Houston Community News >> RED HOT – Asian Art Today from the Chaney Family Collection Premieres at the Museum of Fine Arts, Houston

7/24/2007 Houston —Opening July 22, 2007, at the Museum of Fine Arts, Houston, RED HOT -- Asian Art Today from the Chaney Family Collection, is a sweeping overview of the spectacular rise of Asian contemporary art over the past decade. It introduces a series of exhibitions and gallery installations that the museum is devoting to Asian art over the next several years and provides Houston with its first major look at contemporary art from the region. An international phenomenon, literally “red hot” in its energy and rapid development, Asian art has redefined the parameters of today’s contemporary art scene. Drawn from the extraordinary holdings of Houston collectors Robert, Jereann, and Holland Chaney, many of the works have not been seen outside of their home countries. The exhibition runs through October 21, 2007 and is installed in the museum’s premier Brown Foundation Galleries of the Audrey Jones Beck Building. The exhibition will also spill into public spaces around the museum campus.

FENG Zhengjie, Chinese, born 1968, Sichuan Province, China

(FENG Zhengjie, Chinese, born 1968, Sichuan Province, China Lives and works in Beijing Chinese Portrait L Series no. 1. 2007 Oil on canvas Collection of Robert, Jereann, and Holland Chaney (c) Feng Zhengjie, courtesy Tilton Gallery, New York)

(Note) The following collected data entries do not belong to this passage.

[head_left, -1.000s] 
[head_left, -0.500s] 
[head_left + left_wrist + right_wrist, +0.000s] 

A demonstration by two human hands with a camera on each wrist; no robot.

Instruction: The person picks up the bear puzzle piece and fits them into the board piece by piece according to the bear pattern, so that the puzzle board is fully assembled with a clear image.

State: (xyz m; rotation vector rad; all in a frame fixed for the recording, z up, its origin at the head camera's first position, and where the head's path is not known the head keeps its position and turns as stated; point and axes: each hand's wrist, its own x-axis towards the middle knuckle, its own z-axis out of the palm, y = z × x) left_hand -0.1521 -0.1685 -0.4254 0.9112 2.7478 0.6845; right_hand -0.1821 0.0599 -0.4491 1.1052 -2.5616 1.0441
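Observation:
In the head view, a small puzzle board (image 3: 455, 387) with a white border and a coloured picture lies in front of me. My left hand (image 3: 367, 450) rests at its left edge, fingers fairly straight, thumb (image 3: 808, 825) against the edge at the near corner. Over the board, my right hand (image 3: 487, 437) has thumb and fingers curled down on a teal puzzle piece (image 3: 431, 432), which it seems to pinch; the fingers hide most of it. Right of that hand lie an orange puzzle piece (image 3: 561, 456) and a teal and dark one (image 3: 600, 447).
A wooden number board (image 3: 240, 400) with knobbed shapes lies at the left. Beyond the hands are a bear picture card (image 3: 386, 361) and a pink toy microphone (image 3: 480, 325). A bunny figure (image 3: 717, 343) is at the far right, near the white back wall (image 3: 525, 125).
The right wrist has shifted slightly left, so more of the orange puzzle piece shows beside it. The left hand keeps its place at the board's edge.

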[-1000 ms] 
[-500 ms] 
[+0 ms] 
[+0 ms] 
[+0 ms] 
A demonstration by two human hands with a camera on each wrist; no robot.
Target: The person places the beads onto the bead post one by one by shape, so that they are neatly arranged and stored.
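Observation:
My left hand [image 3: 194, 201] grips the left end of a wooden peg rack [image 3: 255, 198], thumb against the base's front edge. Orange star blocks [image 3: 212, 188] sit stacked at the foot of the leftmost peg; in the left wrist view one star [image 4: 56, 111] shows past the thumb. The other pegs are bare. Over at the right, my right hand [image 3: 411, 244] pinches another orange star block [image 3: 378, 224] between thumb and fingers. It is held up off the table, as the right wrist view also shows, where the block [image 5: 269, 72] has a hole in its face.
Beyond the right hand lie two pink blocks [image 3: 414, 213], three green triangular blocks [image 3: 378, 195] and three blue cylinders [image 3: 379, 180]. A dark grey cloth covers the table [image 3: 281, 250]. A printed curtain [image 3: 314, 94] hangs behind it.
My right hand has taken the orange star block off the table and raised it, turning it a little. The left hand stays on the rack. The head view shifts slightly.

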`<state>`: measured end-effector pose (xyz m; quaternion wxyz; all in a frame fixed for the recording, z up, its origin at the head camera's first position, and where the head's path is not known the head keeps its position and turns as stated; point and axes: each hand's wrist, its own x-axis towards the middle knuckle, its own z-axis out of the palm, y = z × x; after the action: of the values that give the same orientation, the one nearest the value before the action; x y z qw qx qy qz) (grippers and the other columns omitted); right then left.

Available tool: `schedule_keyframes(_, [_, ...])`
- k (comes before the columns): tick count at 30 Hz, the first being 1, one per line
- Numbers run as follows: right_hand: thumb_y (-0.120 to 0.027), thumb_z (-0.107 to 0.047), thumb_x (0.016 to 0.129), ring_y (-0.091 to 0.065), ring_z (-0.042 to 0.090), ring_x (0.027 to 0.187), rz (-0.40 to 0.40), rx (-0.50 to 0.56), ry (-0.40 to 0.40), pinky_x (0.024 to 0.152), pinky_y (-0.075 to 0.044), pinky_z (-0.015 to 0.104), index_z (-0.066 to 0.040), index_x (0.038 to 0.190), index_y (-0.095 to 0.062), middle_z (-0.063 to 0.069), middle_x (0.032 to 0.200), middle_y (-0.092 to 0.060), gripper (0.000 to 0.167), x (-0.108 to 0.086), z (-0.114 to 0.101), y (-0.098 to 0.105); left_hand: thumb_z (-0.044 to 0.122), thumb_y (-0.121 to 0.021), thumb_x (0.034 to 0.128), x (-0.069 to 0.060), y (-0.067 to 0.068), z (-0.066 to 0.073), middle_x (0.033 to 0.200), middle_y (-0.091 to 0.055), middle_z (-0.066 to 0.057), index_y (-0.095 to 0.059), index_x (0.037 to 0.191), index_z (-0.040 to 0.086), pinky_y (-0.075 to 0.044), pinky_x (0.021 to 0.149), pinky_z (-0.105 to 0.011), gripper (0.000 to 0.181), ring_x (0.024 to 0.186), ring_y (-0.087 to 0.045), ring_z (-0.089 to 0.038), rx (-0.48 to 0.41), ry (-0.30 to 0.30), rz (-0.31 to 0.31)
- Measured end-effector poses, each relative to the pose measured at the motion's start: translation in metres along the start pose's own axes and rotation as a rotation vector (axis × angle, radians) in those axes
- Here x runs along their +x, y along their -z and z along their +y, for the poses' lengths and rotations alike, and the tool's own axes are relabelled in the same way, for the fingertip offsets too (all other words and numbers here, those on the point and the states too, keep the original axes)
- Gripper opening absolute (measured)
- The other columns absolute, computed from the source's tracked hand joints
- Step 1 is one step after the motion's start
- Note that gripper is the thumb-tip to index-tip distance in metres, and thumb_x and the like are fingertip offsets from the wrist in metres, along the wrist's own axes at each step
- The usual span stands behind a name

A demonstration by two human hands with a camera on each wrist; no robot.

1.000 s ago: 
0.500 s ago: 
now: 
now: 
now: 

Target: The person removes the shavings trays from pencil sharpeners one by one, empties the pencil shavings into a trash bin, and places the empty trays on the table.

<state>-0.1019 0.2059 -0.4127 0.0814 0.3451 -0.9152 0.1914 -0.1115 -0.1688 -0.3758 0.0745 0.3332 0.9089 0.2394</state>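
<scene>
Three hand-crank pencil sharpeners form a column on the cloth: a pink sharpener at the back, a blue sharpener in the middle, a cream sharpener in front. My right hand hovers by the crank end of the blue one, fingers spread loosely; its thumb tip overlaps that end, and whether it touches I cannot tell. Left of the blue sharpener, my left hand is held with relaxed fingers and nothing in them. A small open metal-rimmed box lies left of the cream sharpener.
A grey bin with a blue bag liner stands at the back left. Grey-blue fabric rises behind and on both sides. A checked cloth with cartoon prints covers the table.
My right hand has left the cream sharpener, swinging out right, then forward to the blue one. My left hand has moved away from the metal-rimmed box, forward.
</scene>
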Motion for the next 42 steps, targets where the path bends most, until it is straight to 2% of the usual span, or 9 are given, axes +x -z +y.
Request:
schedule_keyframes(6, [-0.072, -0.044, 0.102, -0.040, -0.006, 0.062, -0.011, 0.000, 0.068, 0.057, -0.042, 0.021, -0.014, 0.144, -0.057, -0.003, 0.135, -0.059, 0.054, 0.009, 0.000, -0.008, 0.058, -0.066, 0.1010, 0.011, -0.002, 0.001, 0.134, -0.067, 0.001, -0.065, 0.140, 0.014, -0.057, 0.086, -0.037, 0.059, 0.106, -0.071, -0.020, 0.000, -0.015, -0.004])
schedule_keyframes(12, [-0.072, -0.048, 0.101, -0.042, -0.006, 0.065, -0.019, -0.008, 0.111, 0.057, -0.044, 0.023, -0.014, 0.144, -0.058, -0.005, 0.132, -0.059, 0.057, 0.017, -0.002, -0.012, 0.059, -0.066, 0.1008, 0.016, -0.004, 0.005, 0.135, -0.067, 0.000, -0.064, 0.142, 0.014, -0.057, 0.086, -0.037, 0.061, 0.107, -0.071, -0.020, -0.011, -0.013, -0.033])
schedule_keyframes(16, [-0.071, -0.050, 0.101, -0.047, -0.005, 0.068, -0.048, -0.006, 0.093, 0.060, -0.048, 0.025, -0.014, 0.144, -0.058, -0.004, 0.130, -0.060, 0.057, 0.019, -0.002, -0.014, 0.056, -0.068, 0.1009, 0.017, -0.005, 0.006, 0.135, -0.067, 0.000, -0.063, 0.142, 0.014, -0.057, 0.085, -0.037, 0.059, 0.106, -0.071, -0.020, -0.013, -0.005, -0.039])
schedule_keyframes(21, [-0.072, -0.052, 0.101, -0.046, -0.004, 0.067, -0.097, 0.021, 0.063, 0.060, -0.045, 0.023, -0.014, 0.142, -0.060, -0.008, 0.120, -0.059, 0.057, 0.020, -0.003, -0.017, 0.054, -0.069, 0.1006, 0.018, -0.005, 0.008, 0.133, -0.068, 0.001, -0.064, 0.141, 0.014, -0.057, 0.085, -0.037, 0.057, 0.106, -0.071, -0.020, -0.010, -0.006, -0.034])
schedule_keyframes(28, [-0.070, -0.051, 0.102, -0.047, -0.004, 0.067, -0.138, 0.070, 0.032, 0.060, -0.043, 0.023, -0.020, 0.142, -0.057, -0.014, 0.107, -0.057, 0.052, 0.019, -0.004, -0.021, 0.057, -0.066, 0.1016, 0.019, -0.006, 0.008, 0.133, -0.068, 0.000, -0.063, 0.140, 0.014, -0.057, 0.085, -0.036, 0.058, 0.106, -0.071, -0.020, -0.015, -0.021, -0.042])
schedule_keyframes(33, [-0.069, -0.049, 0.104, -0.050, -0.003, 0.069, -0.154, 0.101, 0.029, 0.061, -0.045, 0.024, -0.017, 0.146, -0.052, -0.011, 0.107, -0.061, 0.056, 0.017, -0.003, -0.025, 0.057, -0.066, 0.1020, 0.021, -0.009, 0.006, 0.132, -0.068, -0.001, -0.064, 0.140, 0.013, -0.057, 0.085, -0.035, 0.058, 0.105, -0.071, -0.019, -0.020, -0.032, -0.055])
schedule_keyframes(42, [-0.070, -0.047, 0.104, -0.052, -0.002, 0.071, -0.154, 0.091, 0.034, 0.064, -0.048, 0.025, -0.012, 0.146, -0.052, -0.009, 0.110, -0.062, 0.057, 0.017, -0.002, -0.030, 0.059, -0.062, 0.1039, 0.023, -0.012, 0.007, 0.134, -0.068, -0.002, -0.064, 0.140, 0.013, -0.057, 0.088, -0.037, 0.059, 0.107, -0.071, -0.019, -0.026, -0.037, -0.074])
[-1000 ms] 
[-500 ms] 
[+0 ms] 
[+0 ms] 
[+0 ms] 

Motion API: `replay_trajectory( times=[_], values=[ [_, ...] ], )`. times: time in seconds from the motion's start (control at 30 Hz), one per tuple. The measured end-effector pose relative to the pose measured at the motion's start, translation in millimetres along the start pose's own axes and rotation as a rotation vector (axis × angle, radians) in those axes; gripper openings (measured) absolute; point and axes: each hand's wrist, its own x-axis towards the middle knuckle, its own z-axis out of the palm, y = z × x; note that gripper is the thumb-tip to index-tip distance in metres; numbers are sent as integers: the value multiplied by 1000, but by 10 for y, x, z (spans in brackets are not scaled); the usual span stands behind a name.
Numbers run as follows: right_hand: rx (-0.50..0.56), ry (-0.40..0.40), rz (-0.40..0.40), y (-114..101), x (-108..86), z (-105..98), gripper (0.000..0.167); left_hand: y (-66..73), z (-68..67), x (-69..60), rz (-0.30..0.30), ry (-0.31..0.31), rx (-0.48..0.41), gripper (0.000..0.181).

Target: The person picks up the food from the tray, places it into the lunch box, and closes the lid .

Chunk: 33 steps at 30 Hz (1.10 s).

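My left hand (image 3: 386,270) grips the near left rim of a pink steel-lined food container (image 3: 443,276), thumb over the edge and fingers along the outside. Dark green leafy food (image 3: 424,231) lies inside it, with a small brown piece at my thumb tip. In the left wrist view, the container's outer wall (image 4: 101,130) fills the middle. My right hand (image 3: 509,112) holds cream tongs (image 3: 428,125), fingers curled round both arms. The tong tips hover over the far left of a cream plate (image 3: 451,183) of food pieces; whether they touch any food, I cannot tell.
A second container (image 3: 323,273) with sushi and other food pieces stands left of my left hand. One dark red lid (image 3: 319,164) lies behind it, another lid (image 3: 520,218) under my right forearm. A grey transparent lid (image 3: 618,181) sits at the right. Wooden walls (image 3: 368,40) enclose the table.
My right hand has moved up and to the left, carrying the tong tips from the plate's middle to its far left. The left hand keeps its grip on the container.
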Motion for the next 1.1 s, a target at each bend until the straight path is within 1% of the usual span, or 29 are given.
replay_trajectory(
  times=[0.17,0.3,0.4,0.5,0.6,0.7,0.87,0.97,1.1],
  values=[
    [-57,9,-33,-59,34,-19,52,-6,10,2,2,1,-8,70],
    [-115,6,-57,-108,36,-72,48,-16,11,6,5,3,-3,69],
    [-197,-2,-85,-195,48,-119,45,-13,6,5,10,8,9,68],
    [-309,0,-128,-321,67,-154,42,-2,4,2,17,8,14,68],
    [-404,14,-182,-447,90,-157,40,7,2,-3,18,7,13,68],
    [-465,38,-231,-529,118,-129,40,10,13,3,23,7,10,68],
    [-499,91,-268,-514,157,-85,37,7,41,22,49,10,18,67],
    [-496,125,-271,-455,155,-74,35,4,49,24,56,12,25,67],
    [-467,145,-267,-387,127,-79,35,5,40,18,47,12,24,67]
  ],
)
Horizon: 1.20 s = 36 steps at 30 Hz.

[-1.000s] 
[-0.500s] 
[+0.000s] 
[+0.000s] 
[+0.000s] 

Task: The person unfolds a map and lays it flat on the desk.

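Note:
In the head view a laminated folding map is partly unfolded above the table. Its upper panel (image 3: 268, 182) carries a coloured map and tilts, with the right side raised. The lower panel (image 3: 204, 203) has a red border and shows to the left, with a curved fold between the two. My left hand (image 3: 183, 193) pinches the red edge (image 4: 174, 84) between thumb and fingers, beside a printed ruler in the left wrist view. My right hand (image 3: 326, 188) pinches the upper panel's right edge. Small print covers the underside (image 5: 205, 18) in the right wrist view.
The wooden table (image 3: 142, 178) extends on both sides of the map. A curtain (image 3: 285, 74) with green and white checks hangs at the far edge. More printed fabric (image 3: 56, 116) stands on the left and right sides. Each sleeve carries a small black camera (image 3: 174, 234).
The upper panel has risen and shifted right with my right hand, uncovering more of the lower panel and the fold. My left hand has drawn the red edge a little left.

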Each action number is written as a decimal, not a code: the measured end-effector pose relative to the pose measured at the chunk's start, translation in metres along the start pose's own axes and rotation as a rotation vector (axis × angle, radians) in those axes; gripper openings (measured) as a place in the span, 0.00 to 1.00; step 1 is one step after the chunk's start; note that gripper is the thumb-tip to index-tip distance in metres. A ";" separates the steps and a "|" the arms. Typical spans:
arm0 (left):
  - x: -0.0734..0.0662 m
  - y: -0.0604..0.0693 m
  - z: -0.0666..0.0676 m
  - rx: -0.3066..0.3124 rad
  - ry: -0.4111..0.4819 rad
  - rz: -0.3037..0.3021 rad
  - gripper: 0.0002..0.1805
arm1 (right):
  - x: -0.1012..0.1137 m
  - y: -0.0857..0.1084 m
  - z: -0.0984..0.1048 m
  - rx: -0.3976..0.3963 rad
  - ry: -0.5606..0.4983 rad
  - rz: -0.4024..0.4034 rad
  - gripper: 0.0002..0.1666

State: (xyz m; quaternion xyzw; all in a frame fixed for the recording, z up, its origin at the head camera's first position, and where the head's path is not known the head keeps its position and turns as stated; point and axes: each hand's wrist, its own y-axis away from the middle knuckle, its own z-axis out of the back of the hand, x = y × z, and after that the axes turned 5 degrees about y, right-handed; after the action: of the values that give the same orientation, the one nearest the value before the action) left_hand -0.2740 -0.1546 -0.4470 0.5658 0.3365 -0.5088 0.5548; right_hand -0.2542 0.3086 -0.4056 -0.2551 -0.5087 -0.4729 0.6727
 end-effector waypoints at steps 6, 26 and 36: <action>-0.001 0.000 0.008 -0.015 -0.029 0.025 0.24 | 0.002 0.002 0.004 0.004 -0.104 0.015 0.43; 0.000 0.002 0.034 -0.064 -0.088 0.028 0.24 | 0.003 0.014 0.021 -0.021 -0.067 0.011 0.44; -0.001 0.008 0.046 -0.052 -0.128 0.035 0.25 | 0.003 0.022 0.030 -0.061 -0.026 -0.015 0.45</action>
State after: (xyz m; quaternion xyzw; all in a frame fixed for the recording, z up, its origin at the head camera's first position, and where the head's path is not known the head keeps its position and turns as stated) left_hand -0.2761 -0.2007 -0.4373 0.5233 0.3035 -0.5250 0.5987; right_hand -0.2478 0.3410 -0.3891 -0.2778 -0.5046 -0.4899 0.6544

Robert and Jereann Chaney, along with their daughter, Holland, have assembled one of this country’s foremost collections of the art and technology of the late 20th and early 21st centuries. Among the collection’s strengths is its generous representation of today’s pre-eminent Asian artists. This body of over 120 works and 66 artists reflects the powerful economic shifts and deep social changes that have impacted a rapidly growing class of young artists, making the nations of East Asia leaders in new contemporary art. With a commitment to the cutting-edge, the Chaney Family Collection embraces this radical and exuberant flowering in painting, sculpture, photography, video, and digital media.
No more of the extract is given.